Le Hezbollah perd ses hommes de main
L’armée israélienne a précisé dans un communiqué que ce chef militaire de la région de Baraachit jouait un rôle central dans les activités du Hezbollah. « Abou Ali Rida était chargé de planifier et de mener des attaques de roquettes et de missiles anti-char contre les troupes israéliennes, et supervisait les activités terroristes du Hezbollah dans la région », a déclaré le porte-parole de l’armée israélienne.
Cette montée des hostilités entre Israël et le Hezbollah suscite l’inquiétude de la communauté internationale, qui redoute un conflit plus étendu dans le sud du Liban. Les bombardements israéliens et les frappes de roquettes du Hezbollah créent une instabilité croissante dans la région, mettant en danger les populations civiles des deux côtés de la frontière.

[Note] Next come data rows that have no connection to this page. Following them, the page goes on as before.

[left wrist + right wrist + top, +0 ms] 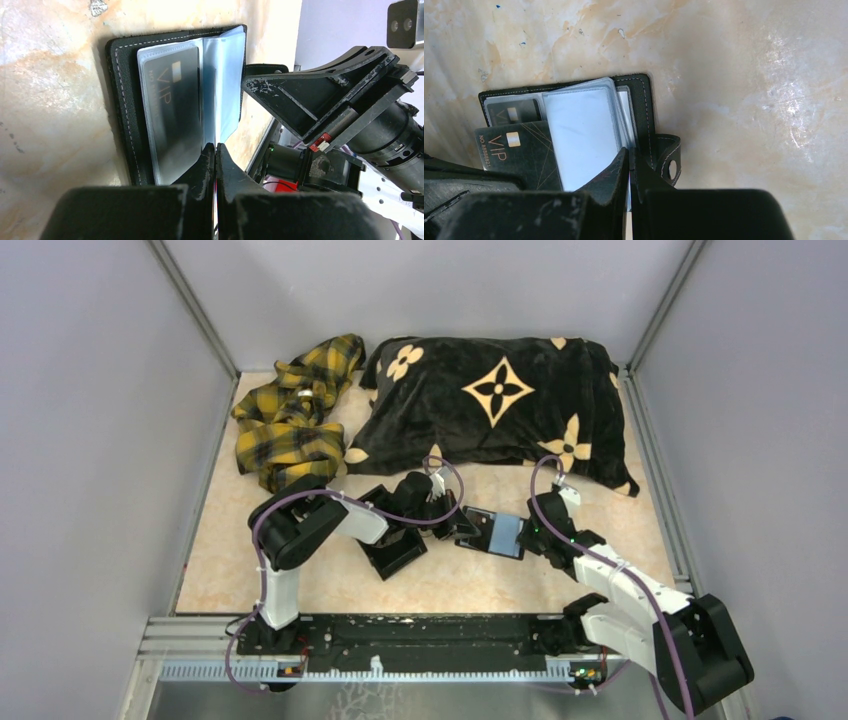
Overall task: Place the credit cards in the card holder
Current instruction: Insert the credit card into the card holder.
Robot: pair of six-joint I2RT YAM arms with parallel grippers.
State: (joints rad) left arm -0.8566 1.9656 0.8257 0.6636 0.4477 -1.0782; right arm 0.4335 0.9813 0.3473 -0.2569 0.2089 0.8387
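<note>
Left hand (pixel 216 150), right hand (pixel 630 156) closed; 1 card holder (pixel 644 115), 2 cards (pixel 519 152) (pixel 512 111).

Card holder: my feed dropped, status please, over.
Left fingers shut, right fingers shut, both at the clear sleeves. Card holder open flat, black VIP card in a sleeve. Pillow and plaid cloth far back, apart.
</note>
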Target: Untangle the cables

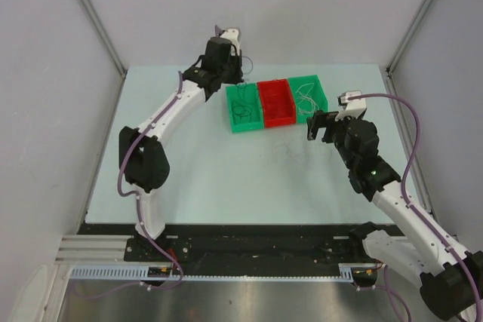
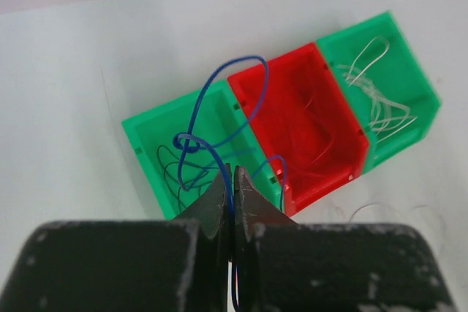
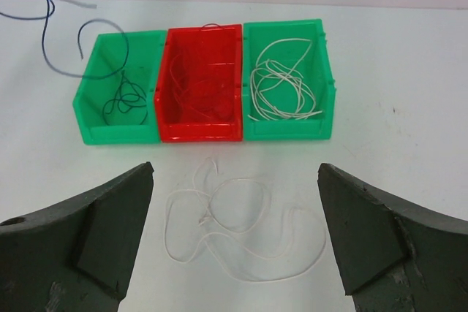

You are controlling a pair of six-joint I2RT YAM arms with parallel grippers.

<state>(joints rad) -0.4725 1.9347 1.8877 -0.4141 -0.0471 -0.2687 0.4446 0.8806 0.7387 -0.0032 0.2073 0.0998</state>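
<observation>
While left pincer [image 2: 232, 202] pinches blue cable [image 2: 186, 142] over green bin [image 2: 146, 153], right pincer [image 3: 235, 169] gapes empty above loose white cable [image 3: 208, 217].

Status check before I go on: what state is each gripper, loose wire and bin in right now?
Left gripper: shut on the thin blue wire.
Thin blue wire: lifted off the table, looped with a knot.
Right gripper: open, empty.
Thin whitish wire on the table: loose, tangled, ungripped.
Left green plastic bin: holds dark wires.
Red plastic bin: holds red wires.
Right green plastic bin: holds whitish wires.
</observation>
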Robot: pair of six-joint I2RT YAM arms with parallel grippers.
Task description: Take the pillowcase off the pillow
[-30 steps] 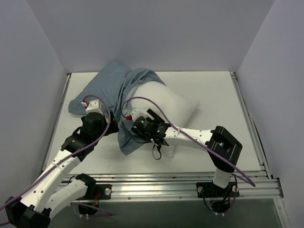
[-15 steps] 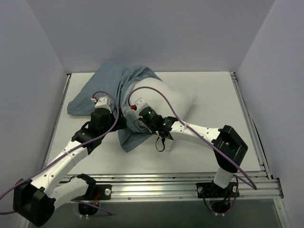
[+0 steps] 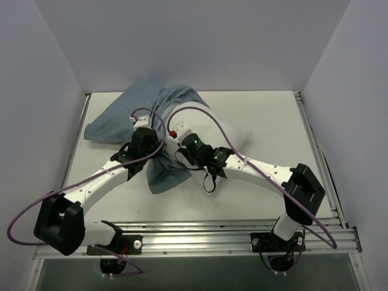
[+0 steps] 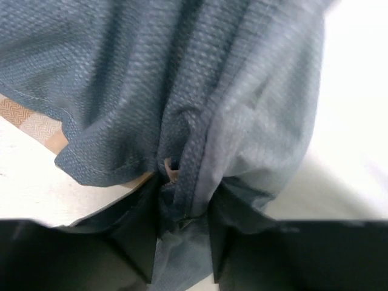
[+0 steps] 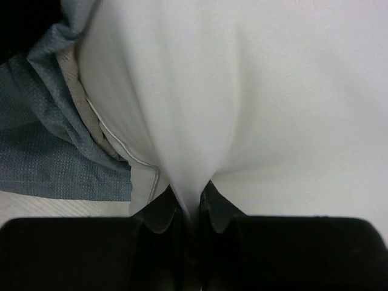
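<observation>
1. In the top view, the pillowcase (image 3: 118,121) lies bunched at about 10 o'clock on the white table (image 3: 133,200). Its blue folds spread toward the back-left corner, and a darker flap hangs down toward 7 o'clock of the table's middle.
2. The left gripper (image 3: 150,145) sits on the pillowcase's right-hand edge, its arm running off toward 7 o'clock. In the left wrist view the two dark fingers (image 4: 136,236) are nearly closed, with a gathered ridge of blue cloth (image 4: 242,91) pinched between them. A tan-and-white striped patch shows at 9 o'clock of that view.
3. The right gripper (image 3: 185,142) is just beside the left one, at its 3 o'clock, near the table's middle. Its arm stretches away toward 4 o'clock. In the right wrist view its fingers (image 5: 159,212) are drawn almost together on a fold of white pillow fabric (image 5: 242,91), which rises from the pinch toward 12 o'clock.
4. In that same view the pillowcase's mouth (image 5: 36,157) sits at 9 o'clock, blue outside with a greyish-beige lining inside, wrapped around the pillow's left end.
5. The pillow (image 3: 233,136) lies at the table's centre. Its bare white corner points toward 2 o'clock, and its left end is tucked inside the pillowcase.
</observation>
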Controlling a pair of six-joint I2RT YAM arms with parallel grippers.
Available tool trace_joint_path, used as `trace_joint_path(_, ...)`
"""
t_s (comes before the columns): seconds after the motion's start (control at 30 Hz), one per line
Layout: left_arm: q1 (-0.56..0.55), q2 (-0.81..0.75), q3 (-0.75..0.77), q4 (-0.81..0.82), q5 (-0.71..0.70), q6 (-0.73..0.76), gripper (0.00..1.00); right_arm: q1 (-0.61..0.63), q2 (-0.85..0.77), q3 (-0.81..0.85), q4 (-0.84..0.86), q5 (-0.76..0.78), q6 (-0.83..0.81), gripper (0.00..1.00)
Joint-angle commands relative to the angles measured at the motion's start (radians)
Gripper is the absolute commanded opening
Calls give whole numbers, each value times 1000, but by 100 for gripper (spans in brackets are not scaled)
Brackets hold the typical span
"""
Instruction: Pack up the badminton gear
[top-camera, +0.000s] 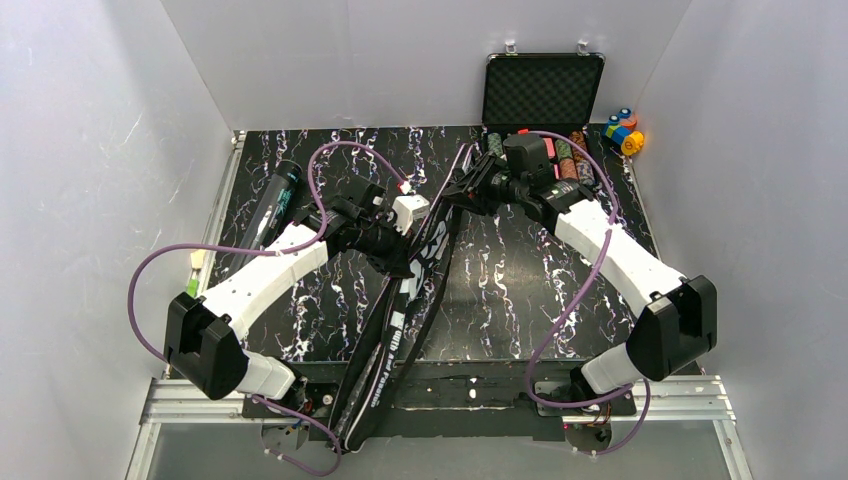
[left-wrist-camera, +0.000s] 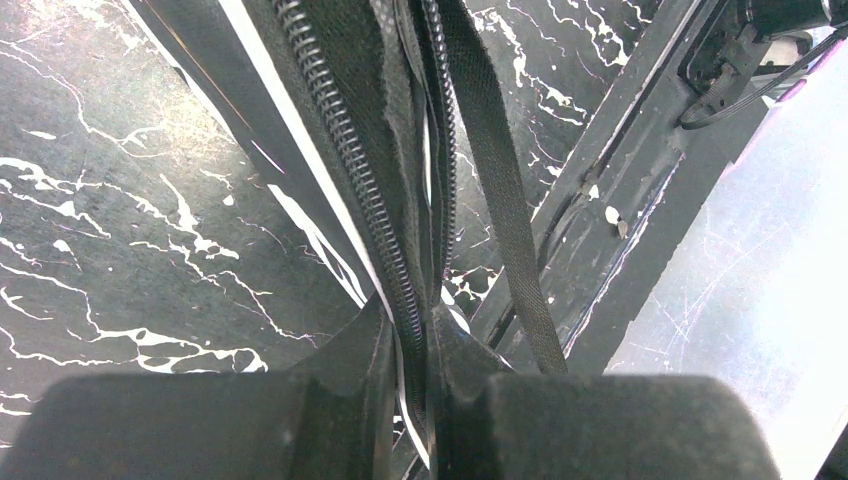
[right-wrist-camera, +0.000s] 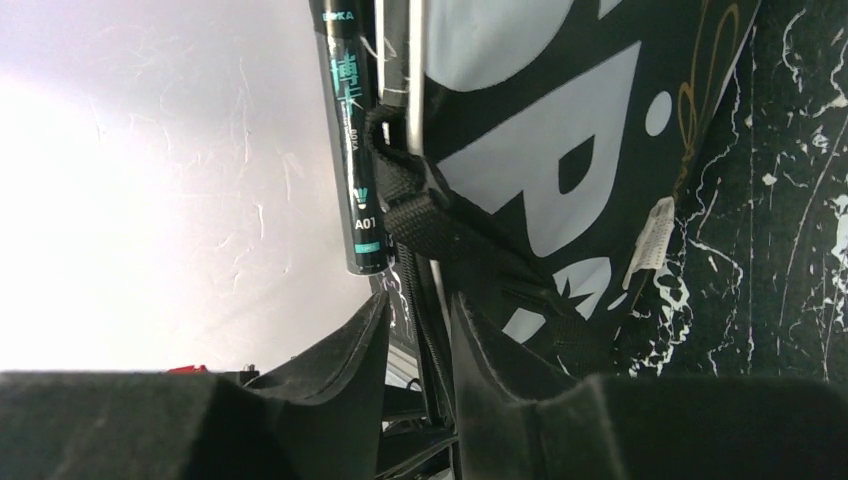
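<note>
The long black "SPORT" bag (top-camera: 385, 350) lies slantwise from the near edge towards the back middle of the marbled table (top-camera: 520, 290). My left gripper (top-camera: 405, 258) is shut on the bag's zipper edge (left-wrist-camera: 335, 150) about halfway along, with a black strap (left-wrist-camera: 495, 190) beside it; the gripper shows in the left wrist view (left-wrist-camera: 412, 330). My right gripper (top-camera: 462, 192) holds the bag's far end, its jaws close around the edge (right-wrist-camera: 420, 310) next to the white lettering (right-wrist-camera: 560, 130). The black tube (top-camera: 272, 205) lies at the left, also seen in the right wrist view (right-wrist-camera: 352, 130). No rackets or shuttlecocks show.
An open black case (top-camera: 545, 90) with rows of poker chips (top-camera: 570, 160) stands at the back right. Small coloured blocks (top-camera: 625, 130) sit beside it. White walls close in the table on three sides. A metal rail (top-camera: 480, 400) runs along the near edge.
</note>
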Motion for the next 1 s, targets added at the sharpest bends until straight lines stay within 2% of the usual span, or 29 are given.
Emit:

Quelques heures après l’annonce de l’élimination de son commandant, le Hezbollah a répondu par une salve de roquettes visant la ville de Safed, dans le nord d’Israël. Selon le mouvement pro-iranien, cette attaque s’inscrit dans une guerre ouverte contre Israël qui dure depuis plusieurs semaines. Le conflit s’est intensifié depuis la fin du mois de septembre, marquée par l’élimination du chef du Hezbollah, Hassan Nasrallah, lors de frappes israéliennes.
Cette réplique montre que le Hezbollah reste déterminé à poursuivre ses opérations malgré les pertes subies. L’attaque de Safed a pour objectif de démontrer la capacité de riposte du mouvement chiite, qui compte sur ses alliés et sur ses ressources pour contrer la pression militaire israélienne.
Des camps toujours sous bras de fer
Cette montée des hostilités entre Israël et le Hezbollah suscite l’inquiétude de la communauté internationale, qui redoute un conflit plus étendu dans le sud du Liban. Les bombardements israéliens et les frappes de roquettes du Hezbollah créent une instabilité croissante dans la région, mettant en danger les populations civiles des deux côtés de la frontière.
L’ONU et plusieurs pays appellent à la désescalade, craignant que les tensions ne débouchent sur un conflit régional plus large. La situation reste critique, et la communauté internationale suit de près cette confrontation qui pourrait bouleverser l’équilibre fragile du Moyen-Orient.